→ **WORK TO BE COMPLETED**
All of the data that appears below is to be given again precisely as written.

→ **GIVEN DATA**
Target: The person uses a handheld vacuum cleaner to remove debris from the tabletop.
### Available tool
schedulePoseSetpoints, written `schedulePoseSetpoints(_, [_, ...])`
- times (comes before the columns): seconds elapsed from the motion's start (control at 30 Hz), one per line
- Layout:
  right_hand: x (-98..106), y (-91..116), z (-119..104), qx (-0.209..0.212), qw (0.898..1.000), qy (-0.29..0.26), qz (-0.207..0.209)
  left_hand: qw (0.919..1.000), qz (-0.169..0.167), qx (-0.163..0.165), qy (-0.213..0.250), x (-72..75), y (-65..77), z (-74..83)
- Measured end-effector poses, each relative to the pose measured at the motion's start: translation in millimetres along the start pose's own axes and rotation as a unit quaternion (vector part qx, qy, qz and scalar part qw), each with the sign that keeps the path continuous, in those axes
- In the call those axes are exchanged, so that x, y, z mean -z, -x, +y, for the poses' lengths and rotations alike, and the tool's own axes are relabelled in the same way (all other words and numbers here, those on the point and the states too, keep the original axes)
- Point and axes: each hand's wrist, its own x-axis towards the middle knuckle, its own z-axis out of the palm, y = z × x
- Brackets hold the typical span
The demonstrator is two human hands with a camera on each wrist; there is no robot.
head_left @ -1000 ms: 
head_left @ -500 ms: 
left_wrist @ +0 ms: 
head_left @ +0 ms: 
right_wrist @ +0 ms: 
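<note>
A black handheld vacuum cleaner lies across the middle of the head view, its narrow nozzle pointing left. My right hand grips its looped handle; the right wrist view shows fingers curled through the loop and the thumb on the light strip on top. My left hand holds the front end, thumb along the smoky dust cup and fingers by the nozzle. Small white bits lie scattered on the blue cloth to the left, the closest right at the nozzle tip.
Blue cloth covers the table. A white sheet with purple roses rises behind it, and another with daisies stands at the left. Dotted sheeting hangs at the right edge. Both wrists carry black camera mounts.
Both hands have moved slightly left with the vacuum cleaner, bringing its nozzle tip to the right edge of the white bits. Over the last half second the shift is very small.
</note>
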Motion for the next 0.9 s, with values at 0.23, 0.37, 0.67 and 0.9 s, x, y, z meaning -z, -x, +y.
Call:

→ **TASK RESULT**
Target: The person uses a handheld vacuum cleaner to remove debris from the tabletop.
### Available tool
schedulePoseSetpoints, written `schedulePoseSetpoints(_, [_, ...])`
- times (comes before the columns): seconds elapsed from the motion's start (control at 30 Hz), one per line
- Layout:
  right_hand: x (-98..106), y (-91..116), z (-119..104), qx (-0.209..0.212), qw (0.898..1.000), qy (-0.29..0.26), qz (-0.207..0.209)
  left_hand: qw (0.919..1.000), qz (-0.169..0.167), qx (-0.163..0.165), qy (-0.213..0.250), x (-72..75), y (-65..77), z (-74..83)
- Measured end-effector poses, each relative to the pose measured at the motion's start: translation in millimetres along the start pose's own axes and rotation as a unit quaternion (vector part qx, qy, qz and scalar part qw), each with the sign that keeps the path continuous, in those axes
- In the call those axes are exchanged, so that x, y, z mean -z, -x, +y, for the poses' lengths and rotations alike, and the tool's own axes are relabelled in the same way (all other words and numbers here, those on the point and the states too, keep the original axes)
- Point and axes: each hand's wrist, its own x-axis towards the middle knuckle, its own z-axis out of the palm, y = z × x
- Brackets hold the typical span
The demonstrator is two human hands with a camera on each wrist; there is no robot.
head_left @ -1000 ms: 
head_left @ -500 ms: 
left_wrist @ +0 ms: 
head_left @ +0 ms: 
right_wrist @ +0 ms: 
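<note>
A black handheld vacuum cleaner lies across the middle of the head view, its narrow nozzle pointing left. My right hand grips its looped handle; the right wrist view shows fingers curled through the loop and the thumb on the light strip on top. My left hand holds the front end, thumb along the smoky dust cup and fingers by the nozzle. Small white bits lie scattered on the blue cloth to the left, the closest right at the nozzle tip.
Blue cloth covers the table. A white sheet with purple roses rises behind it, and another with daisies stands at the left. Dotted sheeting hangs at the right edge. Both wrists carry black camera mounts.
Both hands have moved slightly left with the vacuum cleaner, bringing its nozzle tip to the right edge of the white bits. Over the last half second the shift is very small.
</note>
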Motion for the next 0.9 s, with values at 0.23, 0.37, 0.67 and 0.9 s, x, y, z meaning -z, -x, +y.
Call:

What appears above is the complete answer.